Corelli's artistic figure flourished at the height of the Baroque, a cultural current characterized by an ornate and luxuriant artistic expressiveness, rich of strong contrasts. His music developed from the Renaissance polyphony, but was characterized by a transition towards greater independence between the voices. New socio-cultural and religious factors, as well as a strong influence of theater and rhetoric, led to the development of a renewed musical language that could better express the spirit of the time, thus developing a wide range of new harmonical, vocal and instrumental techniques. It is the period in which the tonal system is definitively consolidated, abandoning the old modal system, and which has its most typical expression in the writing style called continuo or figured bass, in which the bass line and the top line are written in full, leaving the execution of the harmonic filling attributed to the other parts to the discretion of the performer, indicated synthetically by the author by numbers. The great importance attributed to the superior voice, which relegated the other parts to a subordinate role, brought out the figure of the virtuoso soloist.
The tempered tunings were also introduced, the melody often had popular inspiration and the dissonances began to be used as an expressive resource. Polyphony remained omnipresent especially in sacred music, generally more conservative, but the complexity that characterized it in previous centuries, which often made the sung texts incomprehensible, was abandoned in favor of a much clearer and simplified counterpoint, in which primacy was often given to the loudest voice. Furthermore, in the field of symbolism and language, the development of the theory of affects was of great importance, in which figures, melodies, tones and specific standardized technical resources became a musical lexicon at the service of expression. Such resources were very common in opera, the most popular and influential genre of the time, also exerting a decisive influence on the direction of instrumental music, a language that Corelli contributed significantly to articulate and affirm. At a formal level, the Baroque consolidated the forms of the suite and the sonata into multiple movements, which gave rise to the sonata da chiesa, the sonata da camera, to the sonata, to the concerto grosso, to the solo concerto and, later, to the symphony. In general, the changes introduced by the Baroque constituted a revolution in the history of music, perhaps as important as those promoted by the emergence of ars nova in the 14th century and avant-garde music in the 20th century.

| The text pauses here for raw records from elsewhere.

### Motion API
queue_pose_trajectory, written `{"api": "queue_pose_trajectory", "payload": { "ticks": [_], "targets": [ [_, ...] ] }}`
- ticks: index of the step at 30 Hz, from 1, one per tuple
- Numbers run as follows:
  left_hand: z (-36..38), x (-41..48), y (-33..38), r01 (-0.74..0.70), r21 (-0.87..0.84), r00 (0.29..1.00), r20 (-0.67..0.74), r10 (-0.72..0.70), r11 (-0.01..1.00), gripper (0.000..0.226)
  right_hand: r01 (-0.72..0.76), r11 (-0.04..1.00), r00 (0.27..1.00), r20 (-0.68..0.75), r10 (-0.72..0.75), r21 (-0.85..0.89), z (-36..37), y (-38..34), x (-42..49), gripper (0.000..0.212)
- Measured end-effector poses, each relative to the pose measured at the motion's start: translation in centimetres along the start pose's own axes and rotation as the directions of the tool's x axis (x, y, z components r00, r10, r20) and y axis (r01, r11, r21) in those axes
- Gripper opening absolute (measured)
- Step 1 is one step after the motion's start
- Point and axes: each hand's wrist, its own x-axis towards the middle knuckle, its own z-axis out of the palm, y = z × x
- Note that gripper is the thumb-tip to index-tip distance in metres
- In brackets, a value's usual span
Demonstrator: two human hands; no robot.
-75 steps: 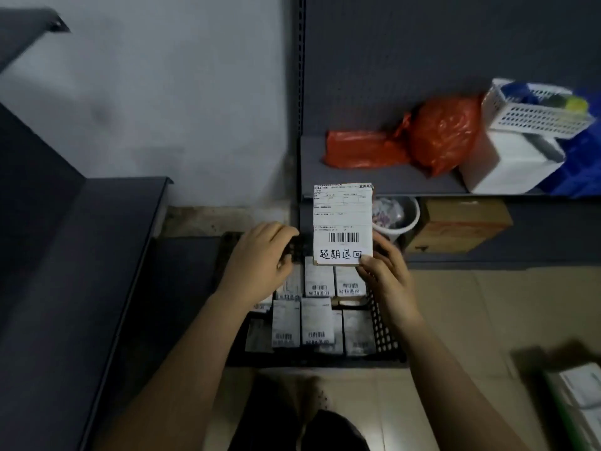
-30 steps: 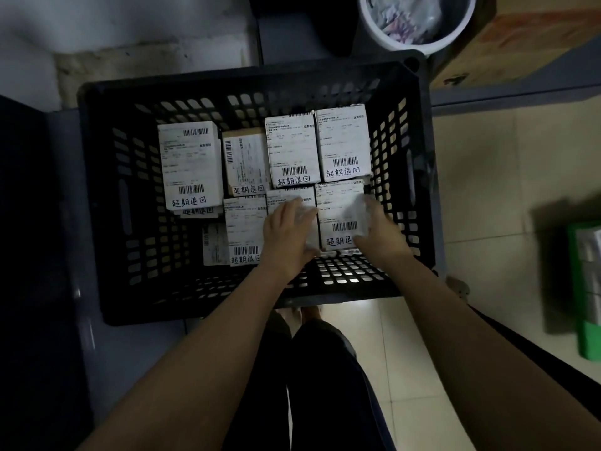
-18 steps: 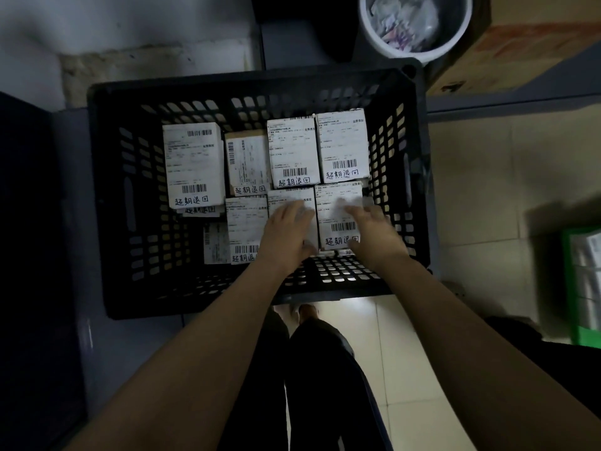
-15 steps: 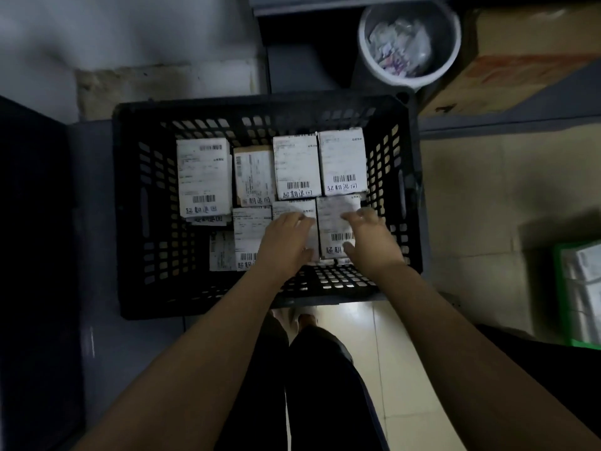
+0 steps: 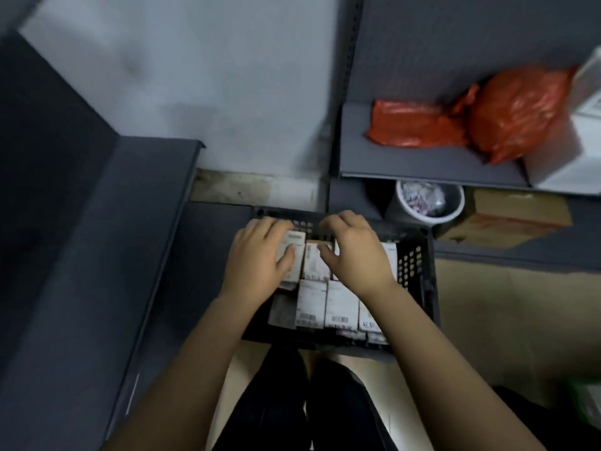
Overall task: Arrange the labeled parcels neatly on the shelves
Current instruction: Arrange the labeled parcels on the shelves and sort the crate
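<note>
Black crate (image 5: 414,268) sits at my knees, labelled parcels (image 5: 341,307) packed inside. My left hand (image 5: 257,258) grips a far-row parcel (image 5: 293,240), thumb across its label; my right hand (image 5: 354,255) curls over its neighbours, though blur hides whether those fingers (image 5: 336,220) grasp anything. Beyond, orange bags (image 5: 507,115) lie on a grey shelf (image 5: 406,164).

- parcels (image 5: 340,304) in the crate (image 5: 419,271): white labels with barcodes, but the print's way too blurry to read
- white box (image 5: 585,131) on the shelf (image 5: 422,166): some dark mark, can't make that out either
</note>
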Motion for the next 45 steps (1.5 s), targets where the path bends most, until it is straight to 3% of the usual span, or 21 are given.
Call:
{"api": "queue_pose_trajectory", "payload": {
  "ticks": [6,12,16,21,29,33,39,45],
  "targets": [
    [-7.6,-2.8,-2.9,0.26,0.091,0.948,-0.214,-0.236,0.961,0.027,0.292,0.956,0.956,0.009,-0.292,-0.026,-1.2,-7.8,2.9,0.028],
    [-10.5,-10.2,-2.9,0.543,0.163,0.812,-0.351,-0.466,0.824,0.029,0.569,0.821,0.812,0.126,-0.57,0.047,-0.3,-13.9,3.3,0.026],
    [-11.7,-17.3,0.3,0.77,0.178,0.608,-0.494,-0.621,0.612,0.024,0.741,0.647,0.616,0.2,-0.762,0.182,1.6,-17.8,0.3,0.026],
    [-13.0,-26.8,5.2,0.918,0.124,0.375,-0.579,-0.724,0.376,0.027,0.86,0.407,0.328,0.276,-0.903,0.309,4.0,-22.7,-6.7,0.026],
    [-15.4,-40.9,15.4,1.0,0.008,0.0,-0.759,-0.651,-0.009,0.028,0.874,-0.018,-0.173,0.277,-0.945,0.485,5.2,-30.5,-22.6,0.028],
    [-16.4,-48.2,20.4,0.989,-0.039,-0.115,-0.818,-0.564,-0.144,0.028,0.822,-0.17,-0.345,0.238,-0.908,0.543,5.3,-33.4,-31.7,0.03],
    [-18.1,-60.4,27.1,0.957,-0.099,-0.231,-0.828,-0.511,-0.273,0.027,0.768,-0.275,-0.472,0.22,-0.854,0.579,6.5,-36.7,-45.4,0.03],
    [-20.4,-71.4,31.6,0.941,-0.1,-0.262,-0.822,-0.506,-0.324,0.031,0.739,-0.311,-0.513,0.201,-0.834,0.597,7.8,-40.4,-57.2,0.029]
  ]
}}
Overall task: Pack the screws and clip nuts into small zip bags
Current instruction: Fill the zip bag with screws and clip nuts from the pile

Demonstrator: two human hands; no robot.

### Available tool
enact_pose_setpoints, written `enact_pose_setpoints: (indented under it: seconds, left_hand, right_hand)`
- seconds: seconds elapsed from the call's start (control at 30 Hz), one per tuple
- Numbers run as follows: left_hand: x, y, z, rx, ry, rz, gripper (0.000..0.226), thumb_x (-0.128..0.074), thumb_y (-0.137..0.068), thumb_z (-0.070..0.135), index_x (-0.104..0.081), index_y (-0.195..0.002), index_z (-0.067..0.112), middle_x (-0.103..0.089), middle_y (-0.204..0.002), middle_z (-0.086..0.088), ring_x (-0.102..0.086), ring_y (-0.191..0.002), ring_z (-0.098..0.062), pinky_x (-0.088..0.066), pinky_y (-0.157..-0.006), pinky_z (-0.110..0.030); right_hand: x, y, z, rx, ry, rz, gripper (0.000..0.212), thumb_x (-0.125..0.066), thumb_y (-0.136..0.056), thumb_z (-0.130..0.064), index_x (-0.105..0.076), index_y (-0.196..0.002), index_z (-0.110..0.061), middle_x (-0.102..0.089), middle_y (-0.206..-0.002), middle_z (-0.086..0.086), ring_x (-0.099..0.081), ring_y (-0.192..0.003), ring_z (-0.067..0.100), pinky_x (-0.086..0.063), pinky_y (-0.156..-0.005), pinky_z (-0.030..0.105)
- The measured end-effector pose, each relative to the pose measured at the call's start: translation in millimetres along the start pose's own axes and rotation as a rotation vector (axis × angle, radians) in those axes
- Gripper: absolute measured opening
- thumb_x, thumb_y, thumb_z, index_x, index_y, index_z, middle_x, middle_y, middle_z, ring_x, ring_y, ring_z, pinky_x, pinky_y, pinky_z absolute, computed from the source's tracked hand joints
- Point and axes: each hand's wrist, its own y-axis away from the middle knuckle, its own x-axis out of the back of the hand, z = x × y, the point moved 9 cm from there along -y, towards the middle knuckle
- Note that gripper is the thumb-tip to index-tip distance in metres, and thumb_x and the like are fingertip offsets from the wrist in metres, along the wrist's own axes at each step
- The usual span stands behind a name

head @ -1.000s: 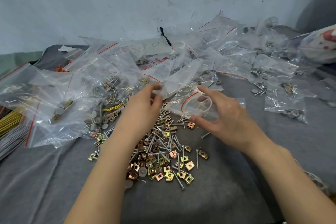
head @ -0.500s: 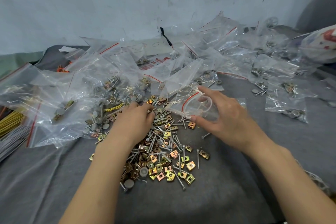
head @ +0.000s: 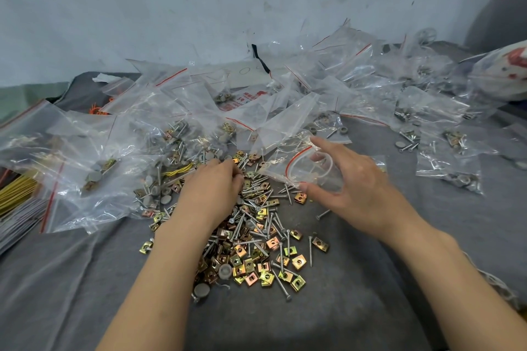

Bologna, where Corelli originally studied, with its 60,000 inhabitants, was the second most important city in the Papal State, seat of the oldest university in the world and center of an intense cultural and artistic life. There were several large churches that maintained permanent orchestras, choirs and schools, three large theaters hosted dramatic and operatic performances, several publishing houses published sheet music, and there were at least half a dozen academies maintained by the nobility and higher clergy in their buildings. All of this defined trends and aesthetic canons, some dedicated exclusively to music, among which the most famous was the Accademia Filarmonica, founded in 1666 by Count Vincenzo Maria Carrati. An illustrious violin school was formed in this city, founded by Ercole Gaibara, whose principles were assimilated by Corelli.

Rome, on the other hand, had much greater traditions, wealth, and importance on several levels, starting with being the seat of Catholicism. Furthermore, it was a cosmopolitan capital that welcomed artists from all over Europe, eager to establish themselves in such rich, varied and influential settings, where the great patrons of the Church and the aristocracy challenged each other by organizing sumptuous presentations and promoting numerous artists. However, few churches and brotherhoods had stable musical bodies and there was a great exchange of professionals between one celebration and another. Unlike Bologna, in Rome the Church had a decisive influence on cultural life, and the guidelines in this regard varied according to the preferences of each pontiff. Pope Clement IX, for example, was himself a librettist of operas and oratorios and promoted secular music, and Corelli apparently found himself in this environment without any difficulty, although it is not known who introduced him to it. In any case, he soon gained the favor of patrons who were among the city's most prominent.

=== The violinist ===
As already mentioned, Corelli learned the fundamentals of violin technique in Bologna, and as a disciple of the virtuosos Giovanni Benvenuti and Leonardo Brugnoli, he followed the lines set by Ercole Gaibara, considered the progenitor of the Bolognese school. He later taught many students and spawned his own school, but despite his fame in this field, surprisingly few, inaccurate, descriptions of his technique survive, generating considerable controversy among critics, a shortcoming that is compounded by the fact that he did not write any manual or treatise about the topic. At the time there were several violin schools in Italy, which proposed different playing methods and even ways in which the player should hold the violin. There is considerable iconography describing these differences, where violinists rest the instrument under the chin, on the shoulder or against the chest, at different angles. Naturally, these differences involved different left hand and bow techniques and, to some extent, defined the style and complexity of the music they could perform.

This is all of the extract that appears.